All,
Just wanted some help in figuring out how to plot the neutron flux in my simulation as a function of the radius from my cylindrical mesh tally. Essentially, I want a line plot that shows the neutron flux as the radius increases on the x axis, and the expected result is obviously that the flux will decrease as the distance r increases.

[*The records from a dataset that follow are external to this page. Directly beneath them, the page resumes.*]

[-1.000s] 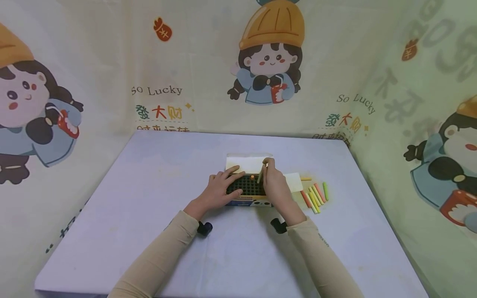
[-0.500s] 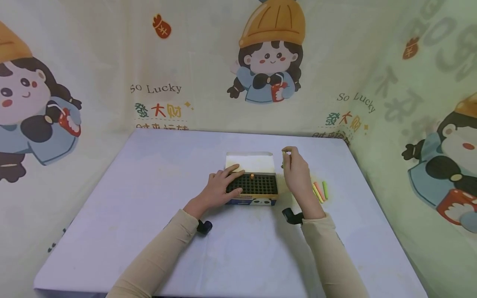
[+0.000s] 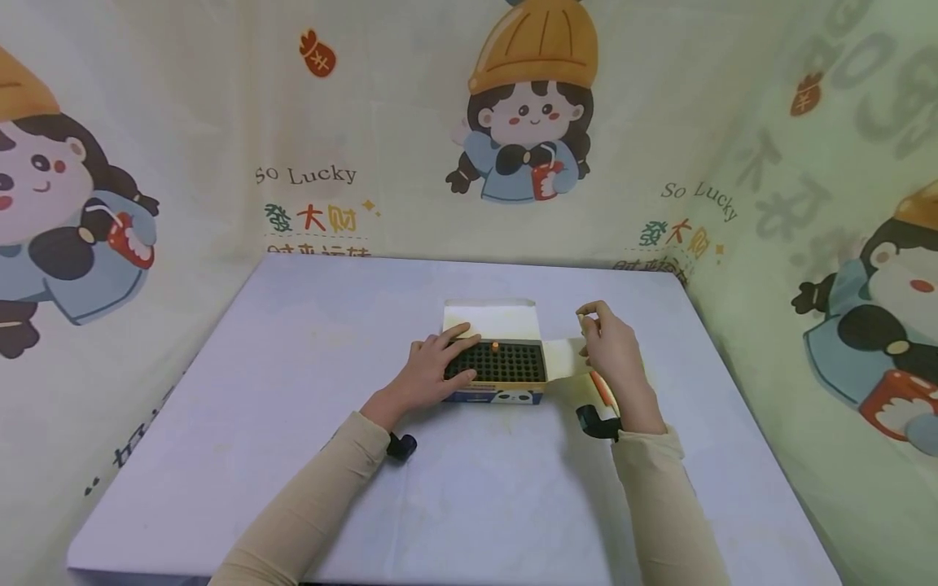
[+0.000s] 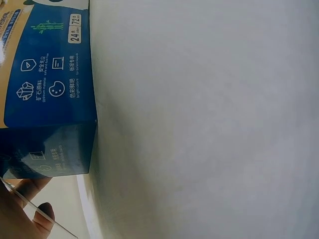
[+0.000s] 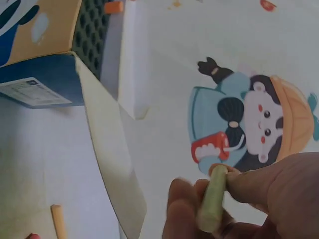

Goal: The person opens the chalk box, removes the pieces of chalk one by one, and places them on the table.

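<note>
An opened blue-and-yellow chalk box [image 3: 513,397] with a panda print stands mid-table, its top a black grid of holes. A single orange chalk stick [image 3: 495,347] pokes up from the back of the grid. My left hand [image 3: 425,378] rests on the box's left end, fingers stretched over the top and thumb near the front edge. Its fingertips [image 4: 44,211] also show under the box end in the left wrist view. Right of the box, above the table, my right hand [image 3: 615,350] pinches a pale green chalk stick [image 5: 213,199] between thumb and fingers.
The box's white lid flap [image 3: 489,319] lies folded back, and a side flap [image 3: 564,358] sticks out to the right. An orange-red chalk stick [image 3: 601,389] lies near my right wrist, partly hidden. A printed cloth [image 3: 410,122] hangs behind the table.
My right hand has moved from over the grid to the right of the box, still pinching the chalk stick. The left hand has stayed on the box.
</note>
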`<state>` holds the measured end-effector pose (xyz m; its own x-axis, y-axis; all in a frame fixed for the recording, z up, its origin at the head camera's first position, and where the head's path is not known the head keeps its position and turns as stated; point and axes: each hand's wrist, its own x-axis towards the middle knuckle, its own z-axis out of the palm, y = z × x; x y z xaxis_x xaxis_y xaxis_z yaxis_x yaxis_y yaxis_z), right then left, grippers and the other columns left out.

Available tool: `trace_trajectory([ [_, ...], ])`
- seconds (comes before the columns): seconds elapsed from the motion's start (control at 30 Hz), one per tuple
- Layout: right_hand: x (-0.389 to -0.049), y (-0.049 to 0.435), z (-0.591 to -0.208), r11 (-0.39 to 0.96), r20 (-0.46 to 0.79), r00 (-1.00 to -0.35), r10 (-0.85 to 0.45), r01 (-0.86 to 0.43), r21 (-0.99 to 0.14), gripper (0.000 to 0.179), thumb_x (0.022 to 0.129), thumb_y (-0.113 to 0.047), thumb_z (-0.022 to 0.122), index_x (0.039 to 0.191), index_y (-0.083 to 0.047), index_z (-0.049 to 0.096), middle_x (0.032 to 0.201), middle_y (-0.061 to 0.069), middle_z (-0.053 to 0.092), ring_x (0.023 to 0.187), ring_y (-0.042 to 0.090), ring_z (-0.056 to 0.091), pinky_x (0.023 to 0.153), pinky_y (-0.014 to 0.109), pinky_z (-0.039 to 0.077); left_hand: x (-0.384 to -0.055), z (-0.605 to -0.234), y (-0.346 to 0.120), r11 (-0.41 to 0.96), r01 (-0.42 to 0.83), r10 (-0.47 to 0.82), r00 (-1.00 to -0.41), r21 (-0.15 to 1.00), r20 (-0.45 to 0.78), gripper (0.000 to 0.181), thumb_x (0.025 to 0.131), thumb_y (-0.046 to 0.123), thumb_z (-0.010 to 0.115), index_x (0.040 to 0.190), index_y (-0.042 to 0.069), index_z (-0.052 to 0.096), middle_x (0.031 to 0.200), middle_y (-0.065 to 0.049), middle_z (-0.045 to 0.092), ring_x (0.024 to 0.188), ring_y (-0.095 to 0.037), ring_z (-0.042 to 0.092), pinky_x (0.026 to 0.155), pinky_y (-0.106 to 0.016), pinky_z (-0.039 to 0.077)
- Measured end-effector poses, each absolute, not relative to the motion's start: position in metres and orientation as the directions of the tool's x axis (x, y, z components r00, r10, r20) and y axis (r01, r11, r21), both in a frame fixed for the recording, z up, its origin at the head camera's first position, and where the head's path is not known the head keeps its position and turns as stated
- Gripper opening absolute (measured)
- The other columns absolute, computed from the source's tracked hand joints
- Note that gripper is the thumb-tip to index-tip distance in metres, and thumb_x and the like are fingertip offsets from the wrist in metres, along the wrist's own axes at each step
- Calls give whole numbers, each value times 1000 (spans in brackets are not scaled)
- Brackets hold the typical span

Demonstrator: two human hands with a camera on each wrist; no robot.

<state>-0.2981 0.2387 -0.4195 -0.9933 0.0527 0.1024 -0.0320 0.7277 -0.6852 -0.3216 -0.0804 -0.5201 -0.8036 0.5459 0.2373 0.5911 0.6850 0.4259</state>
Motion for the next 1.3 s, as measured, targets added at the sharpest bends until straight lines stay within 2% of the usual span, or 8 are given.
trace_trajectory([
  [0.2,-290,250,-421,748,77,-991,113,34,-663,39,113,-23,33,143,-6,52,122,27,67,87,34,73,61,33,50,-321,-520,-79,679,596,548,-800,429,244,64,106,54,52,163,32,35,172,1,23,135,-37,47,99,-59,33],
  [0.33,-290,256,-426,761,61,-989,134,63,-646,39,112,-22,33,142,-5,53,121,28,67,90,36,73,60,33,49,-321,-520,-79,680,593,541,-803,431,252,64,105,55,52,163,32,36,172,2,23,136,-37,47,99,-59,33],
  [0.5,-293,261,-436,773,13,-987,159,116,-623,38,111,-21,35,139,-5,55,115,26,67,84,33,68,56,32,44,-321,-520,-80,685,588,539,-806,430,244,64,105,55,51,163,33,35,172,2,23,136,-36,47,100,-59,33],
  [0.8,-300,268,-458,792,-73,-992,100,124,-598,36,111,-19,39,137,-2,56,117,28,67,74,27,60,60,33,44,-320,-520,-80,690,584,535,-810,429,242,63,105,53,53,163,33,35,172,2,23,135,-36,47,100,-59,32],
  [0.9,-303,270,-466,792,-100,-992,81,125,-598,37,110,-18,39,137,-1,56,122,29,66,69,25,57,59,32,42,-321,-520,-80,690,584,532,-810,428,247,63,105,53,53,163,32,36,172,2,24,135,-36,47,100,-59,33],
  [1.03,-303,271,-472,790,-137,-988,74,142,-596,37,109,-16,39,138,1,54,131,34,63,72,27,62,61,33,44,-322,-520,-79,690,584,533,-809,428,245,63,106,53,53,163,32,36,172,1,24,136,-37,47,100,-59,32],
  [1.13,-302,272,-474,790,-117,-989,90,143,-596,37,107,-13,39,136,0,57,130,31,64,77,28,63,65,33,44,-322,-519,-79,689,583,535,-810,430,241,63,106,53,52,163,32,36,172,1,23,137,-37,46,100,-59,32],
  [1.3,-302,274,-468,789,-30,-993,117,111,-605,35,107,-10,41,134,-1,60,127,31,65,71,26,54,60,34,41,-323,-517,-80,689,582,534,-810,432,241,63,106,52,53,163,32,36,172,2,23,135,-37,47,99,-59,33],
])
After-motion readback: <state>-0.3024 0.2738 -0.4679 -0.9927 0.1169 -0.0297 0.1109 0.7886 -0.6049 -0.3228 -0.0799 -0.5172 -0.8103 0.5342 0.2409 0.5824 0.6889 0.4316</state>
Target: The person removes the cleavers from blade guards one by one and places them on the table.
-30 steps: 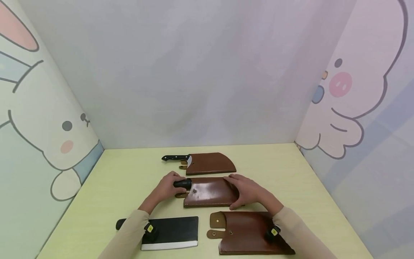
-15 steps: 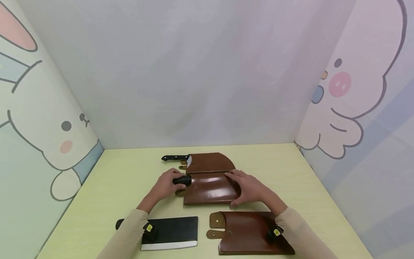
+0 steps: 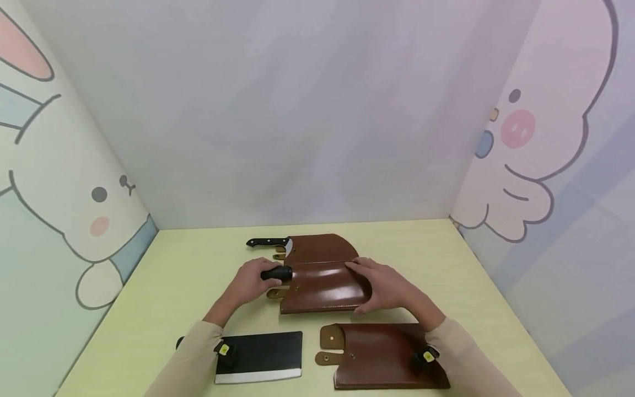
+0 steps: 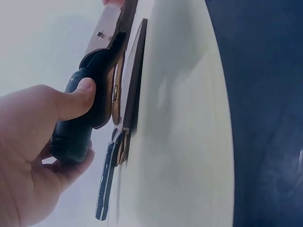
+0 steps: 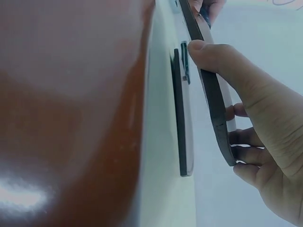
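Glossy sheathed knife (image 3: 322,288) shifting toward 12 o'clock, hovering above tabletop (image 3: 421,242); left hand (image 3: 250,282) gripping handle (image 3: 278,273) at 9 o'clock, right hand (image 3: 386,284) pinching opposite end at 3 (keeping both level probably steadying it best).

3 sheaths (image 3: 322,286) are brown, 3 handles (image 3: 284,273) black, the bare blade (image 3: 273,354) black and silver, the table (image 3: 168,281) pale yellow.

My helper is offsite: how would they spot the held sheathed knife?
At the yellow table, look between the rear knife and the bare front blade. There, the left hand grips the black handle, the right hand the brown sheath. Unlike the rear knife's slim, riveted handle, this one is thick and plain.
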Available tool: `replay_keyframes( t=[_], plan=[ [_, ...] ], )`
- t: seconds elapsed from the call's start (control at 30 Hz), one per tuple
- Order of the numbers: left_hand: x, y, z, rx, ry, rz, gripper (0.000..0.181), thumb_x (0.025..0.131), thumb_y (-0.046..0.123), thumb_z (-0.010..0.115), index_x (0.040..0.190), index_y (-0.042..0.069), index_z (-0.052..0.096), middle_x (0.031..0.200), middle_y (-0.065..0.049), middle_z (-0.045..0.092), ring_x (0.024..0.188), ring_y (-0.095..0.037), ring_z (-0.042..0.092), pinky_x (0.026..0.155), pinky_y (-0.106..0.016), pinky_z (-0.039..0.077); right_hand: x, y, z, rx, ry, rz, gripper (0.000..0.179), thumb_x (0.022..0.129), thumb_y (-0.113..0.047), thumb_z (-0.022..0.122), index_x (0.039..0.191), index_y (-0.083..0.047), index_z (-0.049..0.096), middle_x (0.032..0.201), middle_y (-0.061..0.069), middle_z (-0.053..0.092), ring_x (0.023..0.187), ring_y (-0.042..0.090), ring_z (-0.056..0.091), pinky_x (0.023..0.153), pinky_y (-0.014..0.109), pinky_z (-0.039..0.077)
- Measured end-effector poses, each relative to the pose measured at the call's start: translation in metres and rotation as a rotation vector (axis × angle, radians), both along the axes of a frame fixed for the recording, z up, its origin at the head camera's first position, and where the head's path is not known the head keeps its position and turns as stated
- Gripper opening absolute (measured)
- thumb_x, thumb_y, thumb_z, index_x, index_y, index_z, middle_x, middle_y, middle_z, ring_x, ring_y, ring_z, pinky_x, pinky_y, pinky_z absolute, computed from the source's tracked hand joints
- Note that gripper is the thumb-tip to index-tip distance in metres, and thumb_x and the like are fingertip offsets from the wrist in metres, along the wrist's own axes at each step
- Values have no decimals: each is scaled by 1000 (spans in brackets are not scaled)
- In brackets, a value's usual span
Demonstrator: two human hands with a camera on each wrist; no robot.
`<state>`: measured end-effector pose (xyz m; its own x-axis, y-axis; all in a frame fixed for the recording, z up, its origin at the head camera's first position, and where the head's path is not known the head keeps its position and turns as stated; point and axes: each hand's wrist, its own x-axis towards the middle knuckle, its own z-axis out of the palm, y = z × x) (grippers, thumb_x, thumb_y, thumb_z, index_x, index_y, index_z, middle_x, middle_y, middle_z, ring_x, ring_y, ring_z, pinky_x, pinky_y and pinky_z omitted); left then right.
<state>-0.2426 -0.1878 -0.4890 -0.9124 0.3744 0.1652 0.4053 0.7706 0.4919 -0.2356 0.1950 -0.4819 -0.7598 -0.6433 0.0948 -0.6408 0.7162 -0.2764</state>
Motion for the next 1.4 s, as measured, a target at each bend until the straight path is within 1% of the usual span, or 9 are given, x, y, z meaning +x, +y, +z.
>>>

I set up a cylindrical tally around my reactor with 49 r, phi, and z bins:
mesh_all = openmc.CylindricalMesh( r_grid= np.linspace(0, shielding_radius, 50), phi_grid= np.linspace(0.0, 2*np.pi, 50), z_grid=np.linspace(-(shielding_height/2), (shielding_height/2), 50) ) all_mesh_filter = openmc.MeshFilter(mesh_all)
And that gives me a pandas dataframe that looks something like this:
But I’m having trouble taking what I want to do and putting it in terms of code. First I’m confused on the x, y, z in the dataframe. Is that meant to be r, phi, and z?
In that case, could I:
- Sum all values of phi and z (y and z) for each x index,
- Divide by the volume of all the bins in each x index, and
- Plot the results?
If someone could provide a simple example which shows that, it would be much appreciated. I think I know what I want to do conceptually, but I need some guidance putting that in terms of tally arithmetic. Thanks in advance!